Yes he ate the whole thing! 

We went back to our house for presents and then it was bedtime. And reality of life returned (school work life)!

On Saturday, Jan 19th, we had a gathering of our close family friends with kiddos to celebrate both J and Z. I had found a great Leg.o party kit and did a loose theme.  I looked and looked to find a cake to make that looked like a brick, but then reality set in; I'm capable and willing, but just did not have time.  So I called a local bakery and asked for a Leg.o themed cake.  They said sure.  At the last minute I asked them to put a small monkey by Z's name as he is a monkey!   I think it turned out cute.   
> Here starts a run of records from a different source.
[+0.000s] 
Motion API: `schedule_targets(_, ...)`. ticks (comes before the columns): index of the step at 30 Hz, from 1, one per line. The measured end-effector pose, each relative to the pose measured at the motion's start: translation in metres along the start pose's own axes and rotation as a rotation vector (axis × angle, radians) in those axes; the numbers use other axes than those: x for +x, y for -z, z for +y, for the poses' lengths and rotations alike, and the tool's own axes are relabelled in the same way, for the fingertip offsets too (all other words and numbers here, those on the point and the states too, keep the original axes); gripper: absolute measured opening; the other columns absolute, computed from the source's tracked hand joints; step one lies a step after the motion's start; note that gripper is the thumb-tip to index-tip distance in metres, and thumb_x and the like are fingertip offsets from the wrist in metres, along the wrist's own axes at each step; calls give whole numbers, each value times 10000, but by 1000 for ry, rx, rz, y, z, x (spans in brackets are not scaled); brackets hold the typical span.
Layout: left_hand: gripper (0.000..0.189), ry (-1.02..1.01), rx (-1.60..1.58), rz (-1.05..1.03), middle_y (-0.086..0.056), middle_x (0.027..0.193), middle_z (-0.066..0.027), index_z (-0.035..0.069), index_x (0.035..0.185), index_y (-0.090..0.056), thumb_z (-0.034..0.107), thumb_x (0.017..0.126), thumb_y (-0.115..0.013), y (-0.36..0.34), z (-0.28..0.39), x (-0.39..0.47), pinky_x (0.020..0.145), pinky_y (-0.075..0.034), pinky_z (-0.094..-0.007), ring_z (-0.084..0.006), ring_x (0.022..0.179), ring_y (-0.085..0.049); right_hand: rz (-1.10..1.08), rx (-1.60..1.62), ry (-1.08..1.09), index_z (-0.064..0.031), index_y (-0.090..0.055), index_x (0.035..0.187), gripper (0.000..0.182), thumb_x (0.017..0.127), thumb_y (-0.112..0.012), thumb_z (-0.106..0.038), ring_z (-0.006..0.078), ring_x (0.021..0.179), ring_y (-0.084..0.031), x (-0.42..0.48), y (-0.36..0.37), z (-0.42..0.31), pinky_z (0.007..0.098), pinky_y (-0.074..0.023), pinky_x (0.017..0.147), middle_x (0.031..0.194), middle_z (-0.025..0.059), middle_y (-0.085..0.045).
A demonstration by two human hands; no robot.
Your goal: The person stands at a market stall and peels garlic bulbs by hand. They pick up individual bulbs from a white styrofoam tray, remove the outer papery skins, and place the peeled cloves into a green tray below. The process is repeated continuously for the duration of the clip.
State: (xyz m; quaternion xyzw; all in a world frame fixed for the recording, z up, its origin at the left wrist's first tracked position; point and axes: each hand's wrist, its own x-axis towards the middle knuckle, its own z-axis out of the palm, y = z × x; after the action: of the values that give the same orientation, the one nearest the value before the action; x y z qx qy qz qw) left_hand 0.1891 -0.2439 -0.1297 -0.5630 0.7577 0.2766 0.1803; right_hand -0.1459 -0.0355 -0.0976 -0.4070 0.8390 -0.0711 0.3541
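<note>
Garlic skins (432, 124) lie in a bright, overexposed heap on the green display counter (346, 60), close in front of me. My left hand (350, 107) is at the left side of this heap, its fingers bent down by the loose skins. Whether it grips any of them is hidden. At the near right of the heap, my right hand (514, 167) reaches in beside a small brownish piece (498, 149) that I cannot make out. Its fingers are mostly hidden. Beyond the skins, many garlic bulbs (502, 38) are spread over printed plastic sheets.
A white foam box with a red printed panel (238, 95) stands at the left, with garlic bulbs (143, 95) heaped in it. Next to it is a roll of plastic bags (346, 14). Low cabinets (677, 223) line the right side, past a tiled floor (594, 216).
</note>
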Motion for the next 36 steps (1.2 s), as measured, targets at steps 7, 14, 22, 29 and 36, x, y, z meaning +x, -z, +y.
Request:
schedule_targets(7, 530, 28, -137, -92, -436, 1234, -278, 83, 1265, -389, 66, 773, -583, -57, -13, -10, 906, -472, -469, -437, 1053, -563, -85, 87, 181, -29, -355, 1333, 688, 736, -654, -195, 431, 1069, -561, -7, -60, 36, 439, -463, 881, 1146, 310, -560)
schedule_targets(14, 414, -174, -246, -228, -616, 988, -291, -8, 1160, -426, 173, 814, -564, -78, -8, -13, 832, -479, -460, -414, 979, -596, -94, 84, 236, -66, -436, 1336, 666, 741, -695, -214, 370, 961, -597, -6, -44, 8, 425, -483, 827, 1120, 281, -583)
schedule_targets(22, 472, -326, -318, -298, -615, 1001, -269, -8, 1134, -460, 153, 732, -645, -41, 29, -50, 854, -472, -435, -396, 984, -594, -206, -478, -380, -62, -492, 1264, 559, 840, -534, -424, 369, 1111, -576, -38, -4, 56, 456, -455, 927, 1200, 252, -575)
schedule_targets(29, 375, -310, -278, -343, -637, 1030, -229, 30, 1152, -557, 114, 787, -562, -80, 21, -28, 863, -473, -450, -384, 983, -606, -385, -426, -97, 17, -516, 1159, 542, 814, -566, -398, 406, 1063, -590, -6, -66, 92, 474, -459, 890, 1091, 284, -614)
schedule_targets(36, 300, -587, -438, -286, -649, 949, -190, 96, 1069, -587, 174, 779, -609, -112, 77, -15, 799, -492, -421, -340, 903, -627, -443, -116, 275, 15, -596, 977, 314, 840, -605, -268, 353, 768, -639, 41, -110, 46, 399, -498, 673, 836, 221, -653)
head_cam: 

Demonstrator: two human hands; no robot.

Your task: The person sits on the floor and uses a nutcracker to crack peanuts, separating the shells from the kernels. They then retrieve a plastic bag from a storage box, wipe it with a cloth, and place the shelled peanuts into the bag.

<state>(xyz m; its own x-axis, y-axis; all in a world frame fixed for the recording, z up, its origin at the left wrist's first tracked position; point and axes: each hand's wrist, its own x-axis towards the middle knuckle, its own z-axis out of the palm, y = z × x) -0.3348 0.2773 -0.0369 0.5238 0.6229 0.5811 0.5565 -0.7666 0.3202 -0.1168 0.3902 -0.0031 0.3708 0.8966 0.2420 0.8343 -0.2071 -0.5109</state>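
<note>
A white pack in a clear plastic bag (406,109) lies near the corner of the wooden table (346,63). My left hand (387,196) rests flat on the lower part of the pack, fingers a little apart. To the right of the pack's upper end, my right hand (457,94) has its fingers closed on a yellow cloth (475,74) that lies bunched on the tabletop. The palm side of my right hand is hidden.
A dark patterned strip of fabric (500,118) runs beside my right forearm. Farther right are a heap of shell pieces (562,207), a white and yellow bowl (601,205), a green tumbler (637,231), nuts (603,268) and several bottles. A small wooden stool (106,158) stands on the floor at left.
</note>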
 I think it turned out cute!!
And I think they liked it!!!

Then yesterday was Z's actual birthday.  He's 2!  Can you believe he's 2 already? We invited my parents over for dinner (my sister was traveling for work) recycled the dinner from Sat,  and re-used a portion of the cake from Sat.   He seemed happy and the food was just as good on day two!

Blowing out his candle

 His big present from us (on sale at Sa.ms Club)  Cant wait for spring I think this is going to be fun!
A quiet moment. Look at that little face!

J will actually get one more party next week.  He asked if a few friends from school could come to the family friends party and it was already too big, and it would have been complicated to have them there too.  So Im taking a 4 of them bowling after church on Sunday.  Then we are done.  NO MORE BIRTHDAYS for awhile.  I get this way every year.  The run from Thanksgiving to Christmas all the way through Z's birthday is just one very long ride.  We did it right this year, it was very nice all around.  I'm just tired, a bit broke and now need to clean out closets and toy shelves to fit all the new stuff in.  

We are blessed.  I love my boys. I have contributed at least two beautiful things in this world!  Have a great day!